A double-purposed healthy eating chart lets you give your child the chance to taste new and different foods and helps him track how many servings of each food group he’s eaten during the day. For the first part of the healthy eating chart, simply make a grid on a piece of paper. Fill it in with foods you commonly serve, but that your child has always refused. Each time he tries one of those items, place a sticker in one square and write the food he tried under it. If he liked it, draw a happy face, and if he didn’t, draw a sad face. This way, next time you serve something he liked, you can show him that it was something he wants to eat again. Say, you’re having tamales and he turns his nose up at them. Get out the chart and show him that last time you gave him a tamale, he gave it a happy face. Chances are higher that he’ll be willing to gobble them up again.

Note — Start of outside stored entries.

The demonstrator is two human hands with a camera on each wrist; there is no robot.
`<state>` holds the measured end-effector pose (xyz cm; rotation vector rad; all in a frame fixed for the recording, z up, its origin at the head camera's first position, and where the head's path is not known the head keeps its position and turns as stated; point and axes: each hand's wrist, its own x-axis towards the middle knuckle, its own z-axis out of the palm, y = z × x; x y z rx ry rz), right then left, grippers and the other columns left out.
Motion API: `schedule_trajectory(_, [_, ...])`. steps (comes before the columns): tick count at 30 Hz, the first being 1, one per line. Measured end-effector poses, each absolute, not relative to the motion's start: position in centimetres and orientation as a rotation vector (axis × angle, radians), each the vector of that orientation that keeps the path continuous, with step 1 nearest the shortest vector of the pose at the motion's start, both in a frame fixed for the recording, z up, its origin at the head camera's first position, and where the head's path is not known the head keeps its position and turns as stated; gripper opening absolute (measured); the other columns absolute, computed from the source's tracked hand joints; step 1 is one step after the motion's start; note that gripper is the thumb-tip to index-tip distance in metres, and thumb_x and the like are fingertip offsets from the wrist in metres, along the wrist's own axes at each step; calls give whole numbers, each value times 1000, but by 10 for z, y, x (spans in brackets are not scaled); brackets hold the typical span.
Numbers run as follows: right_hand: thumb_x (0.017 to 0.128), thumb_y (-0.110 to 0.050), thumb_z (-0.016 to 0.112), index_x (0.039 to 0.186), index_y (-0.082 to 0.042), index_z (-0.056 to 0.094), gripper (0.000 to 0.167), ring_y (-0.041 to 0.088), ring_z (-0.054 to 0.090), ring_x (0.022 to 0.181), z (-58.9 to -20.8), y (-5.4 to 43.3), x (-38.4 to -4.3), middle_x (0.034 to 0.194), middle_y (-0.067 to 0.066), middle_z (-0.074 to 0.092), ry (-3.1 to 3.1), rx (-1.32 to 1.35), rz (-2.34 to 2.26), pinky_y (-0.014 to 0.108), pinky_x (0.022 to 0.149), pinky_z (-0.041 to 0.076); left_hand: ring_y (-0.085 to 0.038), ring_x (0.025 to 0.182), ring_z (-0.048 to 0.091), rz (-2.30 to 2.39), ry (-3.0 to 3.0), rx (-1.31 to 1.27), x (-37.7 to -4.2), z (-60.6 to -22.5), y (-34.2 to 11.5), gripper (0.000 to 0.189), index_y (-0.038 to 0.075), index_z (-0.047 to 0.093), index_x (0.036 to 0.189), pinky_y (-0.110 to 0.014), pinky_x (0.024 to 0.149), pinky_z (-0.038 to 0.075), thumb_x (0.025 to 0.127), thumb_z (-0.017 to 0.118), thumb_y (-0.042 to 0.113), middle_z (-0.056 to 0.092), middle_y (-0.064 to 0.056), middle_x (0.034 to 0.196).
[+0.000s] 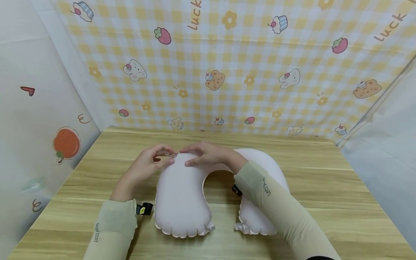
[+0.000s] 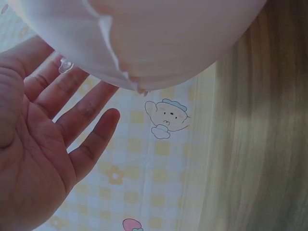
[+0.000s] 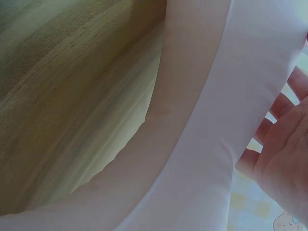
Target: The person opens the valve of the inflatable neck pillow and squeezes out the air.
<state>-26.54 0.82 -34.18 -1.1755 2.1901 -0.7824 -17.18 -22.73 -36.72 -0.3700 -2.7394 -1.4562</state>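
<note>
A pale pink, puffed-up U-shaped neck pillow [image 1: 182, 195] lies on the table with both ends toward me. A small clear valve [image 2: 66, 66] sticks out at its far left edge. My left hand [image 1: 147, 164] is at this valve, thumb and index fingertips on either side pinching it; the other fingers stretch out beyond the pillow in the left wrist view. My right hand [image 1: 208, 155] holds the far left curve of the pillow, thumb on top and fingers over the far side. In the right wrist view those fingertips are partly hidden behind the pillow [image 3: 216, 125].
The pillow lies on a wood-grain table [image 1: 325, 202]. Behind stands a yellow checked backdrop [image 1: 247, 57] with cartoon prints. White sheets [image 1: 29, 119] hang at the sides. My right forearm [image 1: 276, 202] crosses over the pillow's right arm.
</note>
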Motion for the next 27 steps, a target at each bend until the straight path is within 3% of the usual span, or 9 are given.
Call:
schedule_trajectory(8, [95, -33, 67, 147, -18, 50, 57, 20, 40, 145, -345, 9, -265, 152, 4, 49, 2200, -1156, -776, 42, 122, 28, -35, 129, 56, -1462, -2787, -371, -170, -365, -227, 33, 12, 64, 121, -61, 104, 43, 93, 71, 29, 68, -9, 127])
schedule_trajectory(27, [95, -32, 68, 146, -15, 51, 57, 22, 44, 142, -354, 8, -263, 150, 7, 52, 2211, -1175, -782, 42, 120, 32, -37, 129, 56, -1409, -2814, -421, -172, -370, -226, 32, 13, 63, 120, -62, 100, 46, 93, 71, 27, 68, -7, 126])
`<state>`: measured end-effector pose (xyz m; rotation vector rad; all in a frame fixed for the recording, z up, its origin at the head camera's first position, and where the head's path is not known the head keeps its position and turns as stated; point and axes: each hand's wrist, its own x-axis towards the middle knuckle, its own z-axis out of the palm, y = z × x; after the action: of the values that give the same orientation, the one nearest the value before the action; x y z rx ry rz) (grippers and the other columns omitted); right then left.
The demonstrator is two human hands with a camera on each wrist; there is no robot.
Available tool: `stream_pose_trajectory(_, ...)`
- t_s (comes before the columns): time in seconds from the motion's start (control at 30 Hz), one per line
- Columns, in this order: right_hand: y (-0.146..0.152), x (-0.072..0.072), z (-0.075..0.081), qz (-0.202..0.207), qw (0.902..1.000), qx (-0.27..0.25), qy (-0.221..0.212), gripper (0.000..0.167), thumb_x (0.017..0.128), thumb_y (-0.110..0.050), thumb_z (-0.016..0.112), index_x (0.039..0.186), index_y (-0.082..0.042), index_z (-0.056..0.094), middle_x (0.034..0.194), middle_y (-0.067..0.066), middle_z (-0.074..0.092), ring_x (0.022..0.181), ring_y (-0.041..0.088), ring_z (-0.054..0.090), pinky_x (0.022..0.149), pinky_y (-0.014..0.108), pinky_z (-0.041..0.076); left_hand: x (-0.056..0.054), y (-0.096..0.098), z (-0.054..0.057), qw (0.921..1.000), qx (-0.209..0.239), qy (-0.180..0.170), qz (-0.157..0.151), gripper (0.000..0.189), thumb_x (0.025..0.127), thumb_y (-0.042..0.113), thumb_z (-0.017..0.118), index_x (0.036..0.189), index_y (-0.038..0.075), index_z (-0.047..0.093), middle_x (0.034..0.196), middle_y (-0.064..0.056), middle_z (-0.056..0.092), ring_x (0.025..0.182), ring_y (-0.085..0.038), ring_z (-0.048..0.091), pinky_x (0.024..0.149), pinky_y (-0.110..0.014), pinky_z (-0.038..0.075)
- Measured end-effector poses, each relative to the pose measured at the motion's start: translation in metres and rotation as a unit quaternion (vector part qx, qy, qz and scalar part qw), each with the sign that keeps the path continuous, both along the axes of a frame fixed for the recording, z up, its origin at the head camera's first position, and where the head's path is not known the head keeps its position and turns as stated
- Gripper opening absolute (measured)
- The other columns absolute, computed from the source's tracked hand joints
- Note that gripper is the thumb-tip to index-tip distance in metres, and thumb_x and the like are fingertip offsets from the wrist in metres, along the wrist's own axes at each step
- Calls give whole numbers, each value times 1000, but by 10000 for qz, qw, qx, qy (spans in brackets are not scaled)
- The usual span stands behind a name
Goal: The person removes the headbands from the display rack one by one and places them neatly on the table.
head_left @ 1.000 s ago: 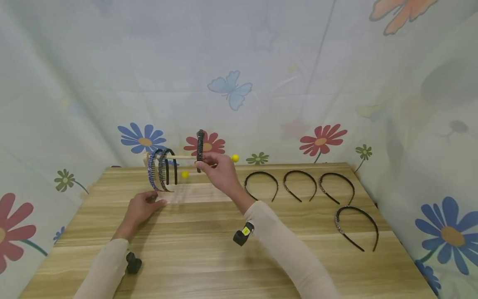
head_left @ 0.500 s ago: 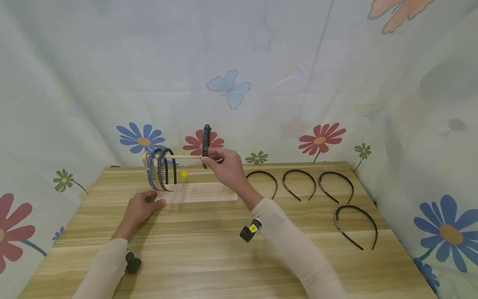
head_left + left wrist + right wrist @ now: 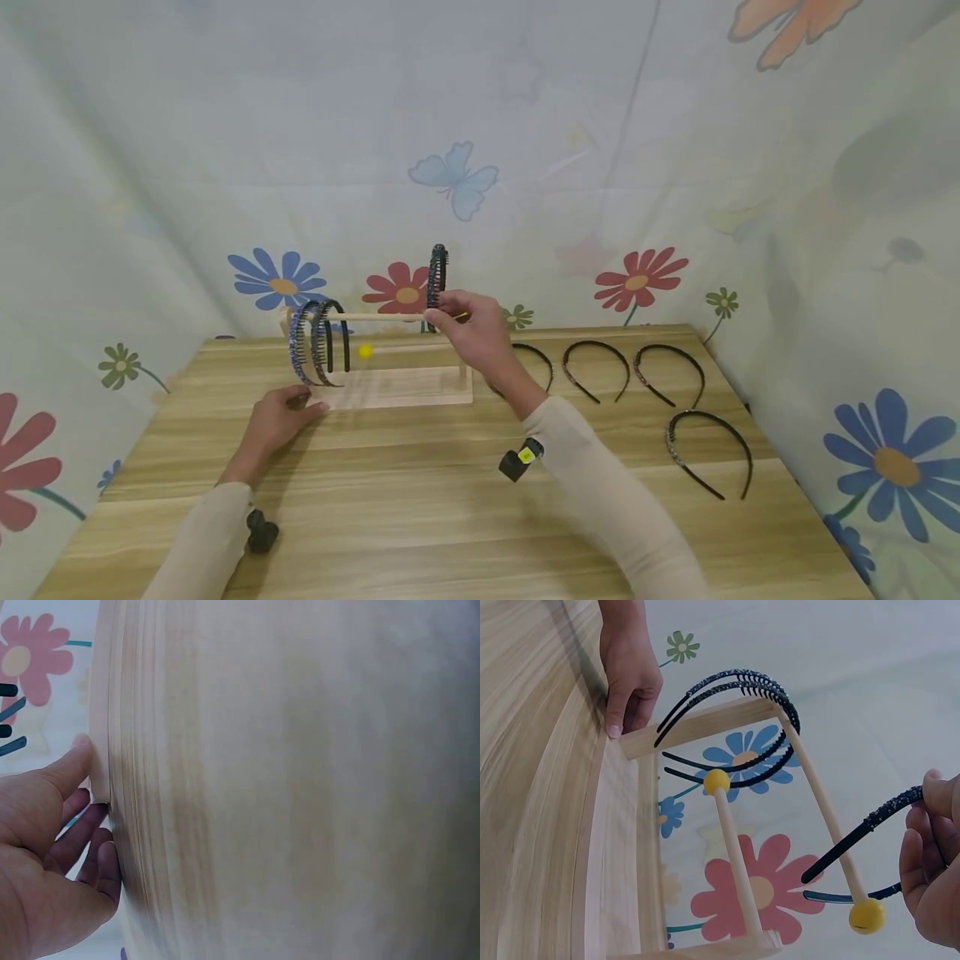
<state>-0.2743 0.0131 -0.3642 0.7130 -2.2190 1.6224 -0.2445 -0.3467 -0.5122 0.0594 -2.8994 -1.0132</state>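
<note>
Desk (image 3: 405,508), wood-grain top, contents near to far.

Near edge: two cream sleeves (image 3: 206,537), each with a small black wrist camera (image 3: 513,465) at the cuff.

Right edge: one thin black headband with sparkling left side (image 3: 707,413), lying flat, ends toward the near edge.

Left of centre: left hand (image 3: 276,427), thumb on the near left corner of the stand, fingers curled about that corner, gripping it.

Pale wooden stand (image 3: 397,392), long flat base parallel to the far edge, an upright at each end. From the left upright runs a round pale wooden rod (image 3: 382,317), tipped with a yellow ball (image 3: 867,916); a second, lower rod (image 3: 739,862) from the right upright ends in another yellow ball (image 3: 366,351).

Right hand (image 3: 480,333), over the stand's right part: thumb and fingers pinch a black toothed headband with dark glitter (image 3: 437,275), upright, its two arms either side of the upper rod near the ball.

Hanging on the upper rod's left end: one blue-glittered headband (image 3: 296,346), one dark-glittered headband (image 3: 319,342), just beside each other.

Toward the far right corner: three black headbands (image 3: 596,342) in a row, the leftmost partly hidden by the right arm.

Behind the far edge: white backdrop (image 3: 525,225), printed with flowers and butterflies.
</note>
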Motion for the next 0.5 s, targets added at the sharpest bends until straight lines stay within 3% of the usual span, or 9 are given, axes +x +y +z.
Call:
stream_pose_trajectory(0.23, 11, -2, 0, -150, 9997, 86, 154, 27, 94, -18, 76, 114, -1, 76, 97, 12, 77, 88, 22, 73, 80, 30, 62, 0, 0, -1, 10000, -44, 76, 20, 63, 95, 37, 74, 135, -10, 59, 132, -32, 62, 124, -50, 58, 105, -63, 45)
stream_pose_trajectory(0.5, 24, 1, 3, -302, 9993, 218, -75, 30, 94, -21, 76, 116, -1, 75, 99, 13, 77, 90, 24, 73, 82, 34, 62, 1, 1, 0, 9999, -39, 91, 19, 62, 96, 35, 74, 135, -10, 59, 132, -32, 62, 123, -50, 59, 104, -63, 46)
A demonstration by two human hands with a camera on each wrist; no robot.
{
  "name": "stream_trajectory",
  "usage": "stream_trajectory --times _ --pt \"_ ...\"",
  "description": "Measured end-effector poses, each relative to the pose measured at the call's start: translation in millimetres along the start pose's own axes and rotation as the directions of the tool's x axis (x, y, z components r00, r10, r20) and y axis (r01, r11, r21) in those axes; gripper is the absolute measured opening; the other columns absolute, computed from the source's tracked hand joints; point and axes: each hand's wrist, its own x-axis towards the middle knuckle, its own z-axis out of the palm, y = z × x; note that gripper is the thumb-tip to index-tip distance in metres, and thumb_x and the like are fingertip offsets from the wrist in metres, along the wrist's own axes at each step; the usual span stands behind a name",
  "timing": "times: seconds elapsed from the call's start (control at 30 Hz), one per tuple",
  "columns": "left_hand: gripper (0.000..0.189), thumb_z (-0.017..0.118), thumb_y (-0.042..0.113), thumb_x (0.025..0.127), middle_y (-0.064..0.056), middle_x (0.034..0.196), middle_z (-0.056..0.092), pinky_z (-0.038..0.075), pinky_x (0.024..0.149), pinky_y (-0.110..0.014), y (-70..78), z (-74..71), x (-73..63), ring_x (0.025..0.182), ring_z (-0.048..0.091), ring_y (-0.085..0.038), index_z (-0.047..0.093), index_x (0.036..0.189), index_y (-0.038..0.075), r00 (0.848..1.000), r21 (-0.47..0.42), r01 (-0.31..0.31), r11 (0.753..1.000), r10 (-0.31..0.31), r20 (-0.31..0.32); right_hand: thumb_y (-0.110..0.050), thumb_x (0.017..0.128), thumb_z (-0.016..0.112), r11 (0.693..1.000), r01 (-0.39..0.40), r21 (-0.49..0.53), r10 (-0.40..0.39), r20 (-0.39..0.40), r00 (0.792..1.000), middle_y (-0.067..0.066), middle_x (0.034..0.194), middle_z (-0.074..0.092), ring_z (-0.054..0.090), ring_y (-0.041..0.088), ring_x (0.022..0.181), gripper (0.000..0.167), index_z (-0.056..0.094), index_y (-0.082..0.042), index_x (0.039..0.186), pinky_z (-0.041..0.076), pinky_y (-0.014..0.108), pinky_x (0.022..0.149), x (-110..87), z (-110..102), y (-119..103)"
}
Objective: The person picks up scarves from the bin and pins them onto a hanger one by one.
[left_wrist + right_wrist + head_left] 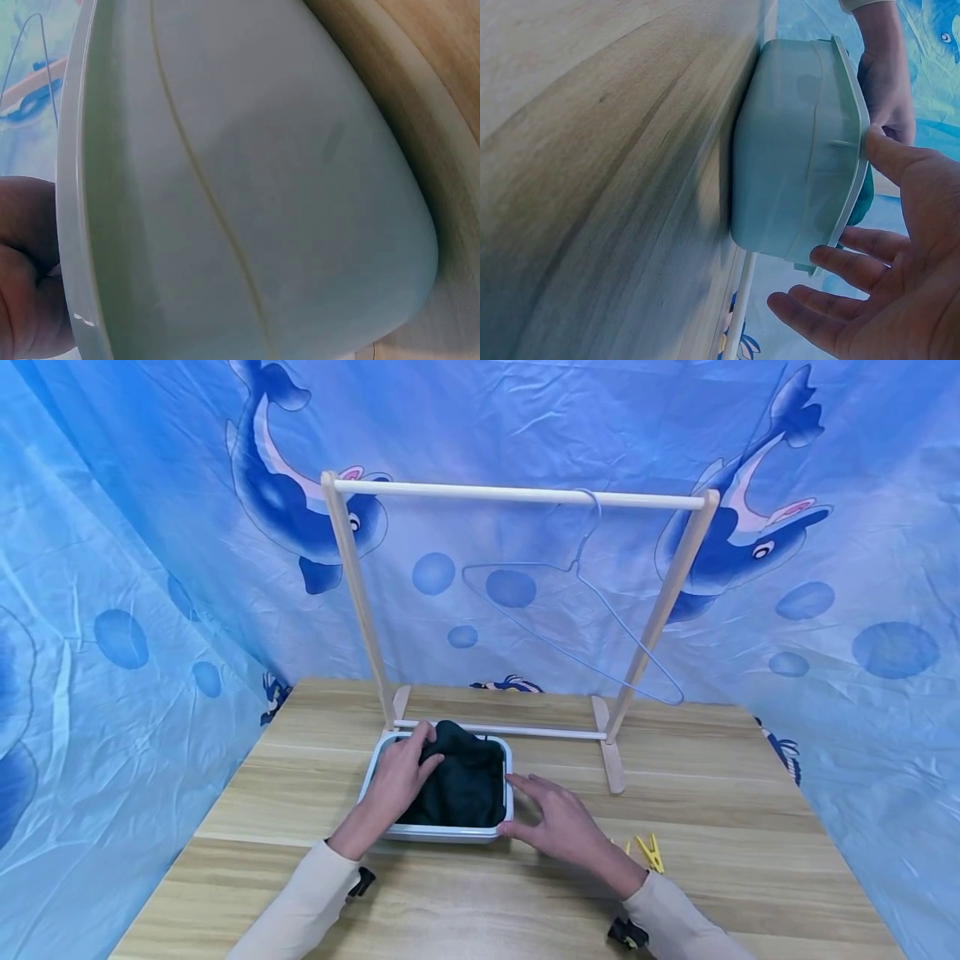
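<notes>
A pale plastic basin (448, 833) stands on the table with a dark green cloth (461, 789) bunched inside. Part of the cloth rises over the far rim. My left hand (397, 772) reaches over the basin's left side and grips the cloth, thumb and fingers curled at its raised fold; the other fingertips are hidden. In the left wrist view, the basin's side wall (262, 165) hides the cloth. My right hand (555, 818) is at the basin's right side, its thumb on the rim (855, 97) and its fingers spread loosely along the edge.
Behind the basin stands a wooden rack (517, 493) with a wire hanger (577, 564) hooked on its top bar. Yellow clothespins (651, 853) lie by my right forearm. A blue curtain (525, 410) printed with dolphins surrounds the wooden table (720, 777).
</notes>
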Motion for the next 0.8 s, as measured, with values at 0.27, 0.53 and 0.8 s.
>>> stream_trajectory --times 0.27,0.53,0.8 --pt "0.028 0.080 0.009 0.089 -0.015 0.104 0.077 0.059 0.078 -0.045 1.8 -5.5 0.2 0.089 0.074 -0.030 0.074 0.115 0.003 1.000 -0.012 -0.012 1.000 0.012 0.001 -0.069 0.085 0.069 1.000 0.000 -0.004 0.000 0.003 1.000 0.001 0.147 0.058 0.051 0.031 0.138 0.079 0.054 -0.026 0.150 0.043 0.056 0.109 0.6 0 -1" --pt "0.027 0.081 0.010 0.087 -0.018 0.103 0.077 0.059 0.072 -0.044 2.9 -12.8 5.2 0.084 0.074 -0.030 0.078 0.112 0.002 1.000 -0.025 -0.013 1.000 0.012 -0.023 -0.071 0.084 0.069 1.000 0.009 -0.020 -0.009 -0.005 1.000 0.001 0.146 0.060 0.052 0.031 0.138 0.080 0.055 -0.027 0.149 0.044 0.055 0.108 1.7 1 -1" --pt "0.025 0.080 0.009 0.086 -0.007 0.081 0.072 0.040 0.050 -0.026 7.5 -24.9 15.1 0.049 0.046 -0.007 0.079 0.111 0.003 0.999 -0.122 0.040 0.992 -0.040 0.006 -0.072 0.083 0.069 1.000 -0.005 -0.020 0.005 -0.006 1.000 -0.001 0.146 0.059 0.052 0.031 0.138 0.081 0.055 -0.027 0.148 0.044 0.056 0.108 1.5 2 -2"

The second part of your healthy eating chart should contain one section for each food group. Make a square or circle for each one and label them fruits, vegetables, grains, protein, and dairy. Each time your child eats a serving from each food group, mark the appropriate section on the healthy eating chart. Use stickers, check marks, or happy faces to track your progress. At each meal, check to see which food groups your child is lacking in and serve something from that food group at the meal. For example, if your child is low in the vegetable group, add a scoop of guacamole to his quesadilla at dinner time. This is also a great way to teach your child which foods belong in which food group.